What makes this dynamic even harder is that potential is often visible. You see flashes of it. They open up once in a while. They say the right thing. They apologize after hurting you. They make grand declarations about what they want—then take no action to make it real. That rollercoaster of highs and lows is addicting. It creates hope, and hope is powerful. But without consistent effort, that hope turns into a trap.
One of the hardest lessons to learn in dating is that love alone isn’t enough. You can love someone deeply and still have to walk away. Because love without mutual respect, effort, or growth will always end in pain. You shouldn’t have to beg someone to show up for you. You shouldn’t have to coach someone on how to care. If they’re meant to be your person, they’ll already want to do better—not just talk about it.
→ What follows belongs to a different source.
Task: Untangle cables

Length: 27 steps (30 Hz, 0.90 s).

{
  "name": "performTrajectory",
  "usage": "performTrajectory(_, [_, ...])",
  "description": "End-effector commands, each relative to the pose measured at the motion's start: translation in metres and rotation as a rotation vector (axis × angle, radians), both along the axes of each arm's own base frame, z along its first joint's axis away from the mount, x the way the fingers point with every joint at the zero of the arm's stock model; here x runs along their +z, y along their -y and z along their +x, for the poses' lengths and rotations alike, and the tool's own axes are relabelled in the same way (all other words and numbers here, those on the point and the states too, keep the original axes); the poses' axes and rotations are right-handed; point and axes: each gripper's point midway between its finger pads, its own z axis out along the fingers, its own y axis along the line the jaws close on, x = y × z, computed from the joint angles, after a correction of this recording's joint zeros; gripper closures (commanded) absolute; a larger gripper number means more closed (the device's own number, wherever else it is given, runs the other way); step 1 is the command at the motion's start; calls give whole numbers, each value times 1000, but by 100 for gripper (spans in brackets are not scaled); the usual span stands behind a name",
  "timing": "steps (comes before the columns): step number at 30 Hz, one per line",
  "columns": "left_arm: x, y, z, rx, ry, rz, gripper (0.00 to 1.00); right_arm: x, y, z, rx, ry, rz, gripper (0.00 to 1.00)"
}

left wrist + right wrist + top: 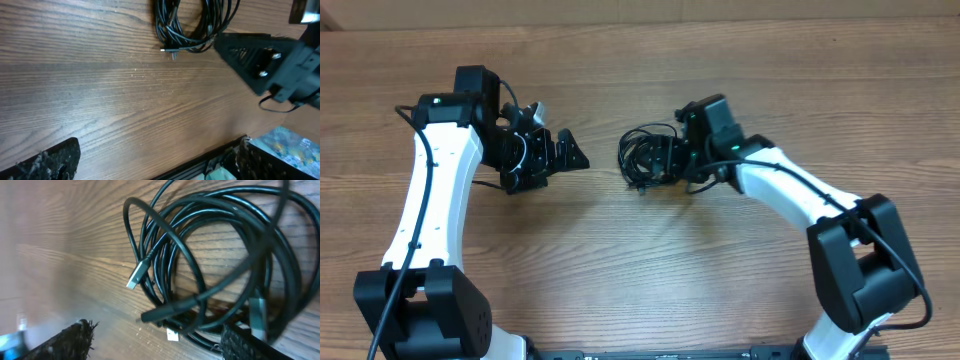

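The cables (645, 155) lie as one coiled black bundle on the wooden table, centre of the overhead view. In the right wrist view the coil (220, 265) fills the frame, with a silvery plug tip (136, 276) and a small white tip (172, 335). My right gripper (160, 342) is open, low over the near edge of the coil, one finger beside the strands; nothing is held. In the left wrist view the bundle (192, 25) lies at the top. My left gripper (155, 160) is open and empty, well to the left of the bundle (548, 158).
The right arm's black gripper body (270, 62) shows in the left wrist view next to the coil. The table's front edge with a black rail (210, 160) is near the left gripper. Bare wood (650, 250) lies in front of the bundle.
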Motion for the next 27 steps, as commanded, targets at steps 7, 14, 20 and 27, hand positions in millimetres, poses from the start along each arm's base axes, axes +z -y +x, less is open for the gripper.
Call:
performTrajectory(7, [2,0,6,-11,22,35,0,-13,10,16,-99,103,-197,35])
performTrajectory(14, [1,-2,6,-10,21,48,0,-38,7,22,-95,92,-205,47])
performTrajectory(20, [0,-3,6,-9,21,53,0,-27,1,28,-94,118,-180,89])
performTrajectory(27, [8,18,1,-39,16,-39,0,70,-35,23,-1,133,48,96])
Stop falling in love with who someone might be. Start paying attention to who they are right now. How do they treat you today? Are they reliable? Are they emotionally available? Do they make you feel safe, seen, and valued—or do they leave you guessing, doubting, and drained?
Giving someone space to grow is noble. But sacrificing your own peace while you wait for them to catch up isn’t. You deserve a relationship rooted in reality, not fantasy. And the right person won’t require you to put your needs on hold while they figure themselves out. They’ll meet you as you are—and they’ll be ready.
The next time you’re tempted to stay because of someone’s potential, ask yourself this: if nothing changed, could you live with this version of them forever? If the answer is no, then they’re not your person. They’re your lesson. Let that lesson set you free.